Location
- 1025 South Ortonville Road (M-15) Ortonville, Michigan 48462 United States
- Coordinates: 42°50′15″N 83°26′28″W﻿ / ﻿42.8375000°N 83.4411111°W

Information
- School type: Public
- Established: 1982
- School district: Brandon School District
- Principal: Daniel Stevens
- Teaching staff: 32.40 (FTE)
- Grades: 9-12
- Enrollment: 695 (as of 2023-2024)
- Student to teacher ratio: 21.45
- Campus type: Closed
- Colors: Royal blue and White
- Athletics conference: Flint Metro League
- Mascot: Blackhawk
- Team name: The Blackhawks
- Newspaper: The Hawk's Eye View
- Yearbook: Wingspan

= Brandon High School (Michigan) =

Public secondary school in Ortonville, Michigan

Brandon High School is a public secondary school located in Ortonville, Michigan.

==History==
The now defunct Varsity Hockey team won 4 regional championships in a row.

==Campus==

The current building was completed in 1982.

Brandon High School's two previous incarnations are still standing and in use. The 1973 incarnation became a middle school, and is now Fletcher Intermediate School. That building replaced the 1949 Brandon School, which became Howard T. Burt and, later, Harvey-Swanson Elementary School. Burt and Harvey-Swanson combined to take the Harvey-Swanson Elementary School name. Harvey-Swanson is also the location of Brandon's varsity athletic fields.

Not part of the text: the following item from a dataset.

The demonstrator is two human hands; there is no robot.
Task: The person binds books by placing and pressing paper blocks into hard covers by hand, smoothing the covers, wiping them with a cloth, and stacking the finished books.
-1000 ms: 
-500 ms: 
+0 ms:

==Extracurricular activities==

=== National Honor Society ===
Brandon High School National Honor Society (NHS) is an organization that focuses on developing and support student scholarship, character, service, and leadership throughout high school. The NHS is a Society that is selected by a 5-member Faculty Council every Spring. Sophomores and Juniors are considered for selection based on having a 3.5 GPA or higher. These candidates submit a Candidate Informational Packet to the Faculty Council. This packet provides the Council with an overview of students' activities, service to the community, and leadership experience. Once chosen by the Faculty Council, selected candidates are inducted into the Society every Fall.